Please restate each line of the data that follows word for word, skipping any image.
══════
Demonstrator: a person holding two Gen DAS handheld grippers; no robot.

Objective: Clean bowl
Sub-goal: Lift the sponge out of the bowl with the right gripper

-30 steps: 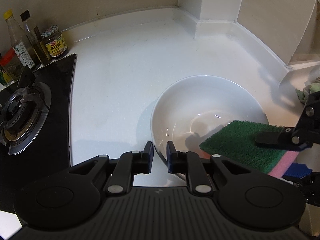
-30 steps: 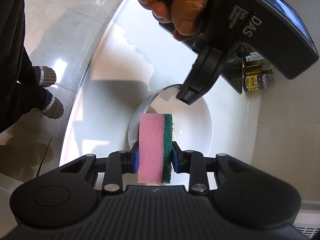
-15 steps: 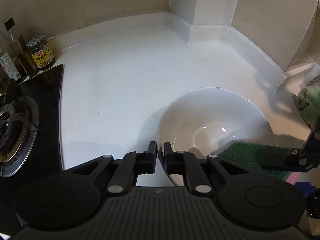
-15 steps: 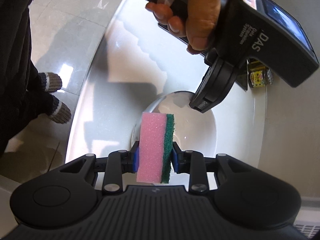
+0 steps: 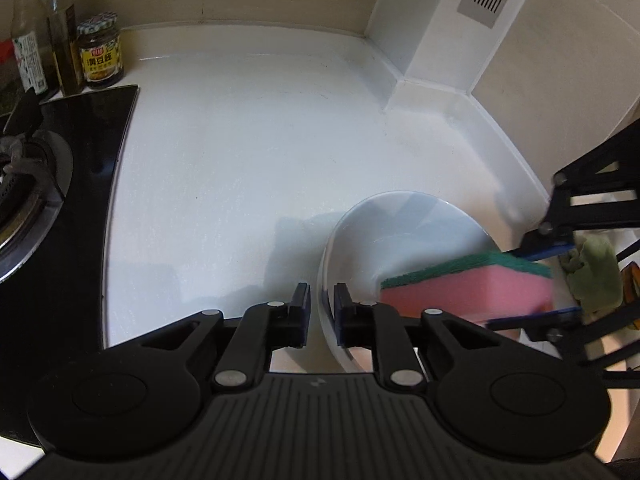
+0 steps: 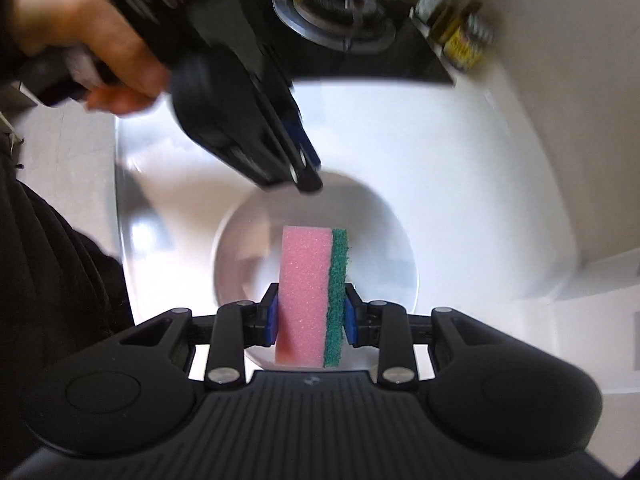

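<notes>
Fingers of the left gripper are standing apart, having just been opening, and I am seeing the near rim of the white bowl passing through the gap between them. The outer pad is standing clear of the rim; the inner pad is sitting just beside it, inside the bowl wall. I am reading this as no clamp on the rim.

I am watching the right gripper clamping a sponge between its blue pads. The pink foam face is bearing on one pad and the green scouring layer on the other. The sponge is projecting forward over the bowl's interior. Whether its far end is touching the bowl surface, I cannot tell.

The bowl is resting upright on the white countertop, near the corner where the raised white backsplash is turning. In the right wrist view, the person's left hand is gripping the handle of the left gripper, whose tips are reaching the bowl's far rim; this part is blurred.

A black gas hob is lying well apart from the bowl, at the counter's left. A labelled jar and two bottles are standing behind the hob against the wall. A green cloth is lying beyond the bowl, at the right edge.
</notes>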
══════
▶ SOLUTION TO THIS TASK
Demonstrator: a person holding two Gen DAS handheld grippers; no robot.

Objective: Clean bowl
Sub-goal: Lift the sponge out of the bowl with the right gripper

-30 steps: 
-30 steps: 
-15 steps: 
-15 steps: 
+0 steps: 
+0 steps: 

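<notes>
Fingers of the left gripper are standing apart, having just been opening, and I am seeing the near rim of the white bowl passing through the gap between them. The outer pad is standing clear of the rim; the inner pad is sitting just beside it, inside the bowl wall. I am reading this as no clamp on the rim.

I am watching the right gripper clamping a sponge between its blue pads. The pink foam face is bearing on one pad and the green scouring layer on the other. The sponge is projecting forward over the bowl's interior. Whether its far end is touching the bowl surface, I cannot tell.

The bowl is resting upright on the white countertop, near the corner where the raised white backsplash is turning. In the right wrist view, the person's left hand is gripping the handle of the left gripper, whose tips are reaching the bowl's far rim; this part is blurred.

A black gas hob is lying well apart from the bowl, at the counter's left. A labelled jar and two bottles are standing behind the hob against the wall. A green cloth is lying beyond the bowl, at the right edge.
</notes>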

The required output is complete.